Figure1 –  an illustration of the decision boundary as the training progresses for the baseline and the suggested CIW methods on the Two Moons dataset

Class reWeighting with Constraints

Instance re-weighting gives instances with higher losses and lower weights. The researchers take this idea further by assigning relevance weights to all conceivable class labels. Standard training assigns a weight of 1 to the labeled class and 0 to all other classes using a one-hot label vector as the class weights. However, it is reasonable to apply non-zero weights to classes that could represent the real label in the case of potentially mislabeled occurrences. These class weights are obtained as solutions to constrained optimization problems. A hyperparameter controls the deviation of the class weights from the label one-hot distribution, as assessed by a divergence of choice. They may also construct simple equations for the class weights for numerous divergence metrics, described as Constrained Instance and Class reWeighting (CICW).
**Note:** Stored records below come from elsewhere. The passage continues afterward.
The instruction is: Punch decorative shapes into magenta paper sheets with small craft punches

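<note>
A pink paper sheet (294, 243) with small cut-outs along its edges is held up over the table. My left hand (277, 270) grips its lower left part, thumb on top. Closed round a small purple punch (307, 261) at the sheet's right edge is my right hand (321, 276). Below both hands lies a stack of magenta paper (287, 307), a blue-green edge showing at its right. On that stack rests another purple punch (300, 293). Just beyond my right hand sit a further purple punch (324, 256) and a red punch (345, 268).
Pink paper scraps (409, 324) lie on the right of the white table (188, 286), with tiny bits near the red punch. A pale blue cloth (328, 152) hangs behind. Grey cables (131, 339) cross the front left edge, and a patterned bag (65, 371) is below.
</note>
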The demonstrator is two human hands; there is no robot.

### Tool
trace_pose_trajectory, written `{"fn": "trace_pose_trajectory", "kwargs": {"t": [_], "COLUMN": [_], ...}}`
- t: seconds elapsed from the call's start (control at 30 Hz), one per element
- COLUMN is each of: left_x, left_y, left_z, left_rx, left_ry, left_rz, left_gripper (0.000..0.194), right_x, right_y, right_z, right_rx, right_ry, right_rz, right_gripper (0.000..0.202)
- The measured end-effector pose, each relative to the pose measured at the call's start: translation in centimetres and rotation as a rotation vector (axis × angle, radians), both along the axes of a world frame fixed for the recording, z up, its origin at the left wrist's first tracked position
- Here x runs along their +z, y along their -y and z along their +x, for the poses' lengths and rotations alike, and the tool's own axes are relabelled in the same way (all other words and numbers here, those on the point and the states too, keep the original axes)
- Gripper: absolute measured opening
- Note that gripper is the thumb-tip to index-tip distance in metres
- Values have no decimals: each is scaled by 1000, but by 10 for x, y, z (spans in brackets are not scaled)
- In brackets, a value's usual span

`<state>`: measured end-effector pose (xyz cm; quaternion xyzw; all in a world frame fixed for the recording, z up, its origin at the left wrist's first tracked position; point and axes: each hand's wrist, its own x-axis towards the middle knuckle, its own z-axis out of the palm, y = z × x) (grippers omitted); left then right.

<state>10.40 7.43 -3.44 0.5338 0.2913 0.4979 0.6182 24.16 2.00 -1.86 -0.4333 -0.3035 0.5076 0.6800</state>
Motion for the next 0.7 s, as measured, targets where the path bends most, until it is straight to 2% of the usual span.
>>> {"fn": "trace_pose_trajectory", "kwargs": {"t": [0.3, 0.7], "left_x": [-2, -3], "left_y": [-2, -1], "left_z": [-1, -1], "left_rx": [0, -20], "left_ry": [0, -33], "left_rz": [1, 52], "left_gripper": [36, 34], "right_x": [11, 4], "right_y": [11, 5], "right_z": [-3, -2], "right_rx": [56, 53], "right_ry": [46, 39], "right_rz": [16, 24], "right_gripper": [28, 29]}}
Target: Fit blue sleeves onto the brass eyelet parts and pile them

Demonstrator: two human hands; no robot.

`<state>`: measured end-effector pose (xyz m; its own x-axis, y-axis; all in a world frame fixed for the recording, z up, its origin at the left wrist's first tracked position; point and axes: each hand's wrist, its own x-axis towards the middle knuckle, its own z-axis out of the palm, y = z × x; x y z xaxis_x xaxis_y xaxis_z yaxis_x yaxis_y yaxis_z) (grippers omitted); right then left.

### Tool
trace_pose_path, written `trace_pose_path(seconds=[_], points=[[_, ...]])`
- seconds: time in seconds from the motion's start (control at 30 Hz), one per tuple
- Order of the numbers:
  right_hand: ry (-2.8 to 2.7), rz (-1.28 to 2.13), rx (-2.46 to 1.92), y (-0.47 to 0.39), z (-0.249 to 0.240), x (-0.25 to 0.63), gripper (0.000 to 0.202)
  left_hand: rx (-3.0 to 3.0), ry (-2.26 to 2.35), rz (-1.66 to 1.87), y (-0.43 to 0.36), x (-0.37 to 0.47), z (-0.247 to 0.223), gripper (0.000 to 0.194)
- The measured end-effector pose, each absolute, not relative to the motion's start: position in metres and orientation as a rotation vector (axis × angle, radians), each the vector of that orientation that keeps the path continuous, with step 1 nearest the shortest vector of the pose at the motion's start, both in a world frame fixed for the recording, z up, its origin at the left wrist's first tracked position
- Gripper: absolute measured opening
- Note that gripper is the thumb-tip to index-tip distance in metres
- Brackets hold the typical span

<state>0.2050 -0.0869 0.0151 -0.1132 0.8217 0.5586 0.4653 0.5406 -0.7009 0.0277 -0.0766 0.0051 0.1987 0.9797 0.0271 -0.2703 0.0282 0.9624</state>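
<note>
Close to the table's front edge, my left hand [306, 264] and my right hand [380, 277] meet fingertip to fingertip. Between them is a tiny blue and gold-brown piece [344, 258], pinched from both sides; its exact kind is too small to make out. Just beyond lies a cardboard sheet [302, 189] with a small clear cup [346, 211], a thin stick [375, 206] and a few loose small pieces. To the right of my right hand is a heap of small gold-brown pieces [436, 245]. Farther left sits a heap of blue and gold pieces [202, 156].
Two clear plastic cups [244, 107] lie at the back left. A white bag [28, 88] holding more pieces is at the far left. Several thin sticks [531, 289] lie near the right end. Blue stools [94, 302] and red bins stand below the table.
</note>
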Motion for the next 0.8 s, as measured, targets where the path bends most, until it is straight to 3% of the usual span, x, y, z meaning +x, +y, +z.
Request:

Using Mixup with Instance Weights

The researchers suggest combining the derived instance weights with the mixup, a popular strategy for regularizing models and increasing prediction accuracy. It works by taking a pair of examples from the original dataset and utilizing a random convex combination to create a new artificial example. The model is trained by reducing the loss on these jumbled data points. Individual instance losses are ignored by vanilla mixup, which might be troublesome for noisy data because mixup treats clean and noisy cases identically. 

The researchers utilize the instance weights to undertake biased sampling for the mixup and employ the weights in convex combinations because a high instance weight acquired with our CIW approach is more likely to represent a clean example (instead of random convex combinations in vanilla mixup). As a result, the mixed-up samples are skewed toward clean data points, which they call CICW-Mixup.

They find that the suggested CICW outperforms numerous approaches and matches the results of dynamic mixup, which keeps the importance weights consistent over the whole training set while using mixup. When compared to these approaches, using our importance weights with a mixup in CICW-M resulted in much better performance, especially for higher noise rates (as shown by lines above and to the right in the graphs below).

100. Standard Cross-Entropy Loss (CE),  Active-Passive Normalized Loss, Bi-tempered Loss, suggested CICW, Mixup, Dynamic Mixup, and proposed CICW-Mixup are among the methods compared.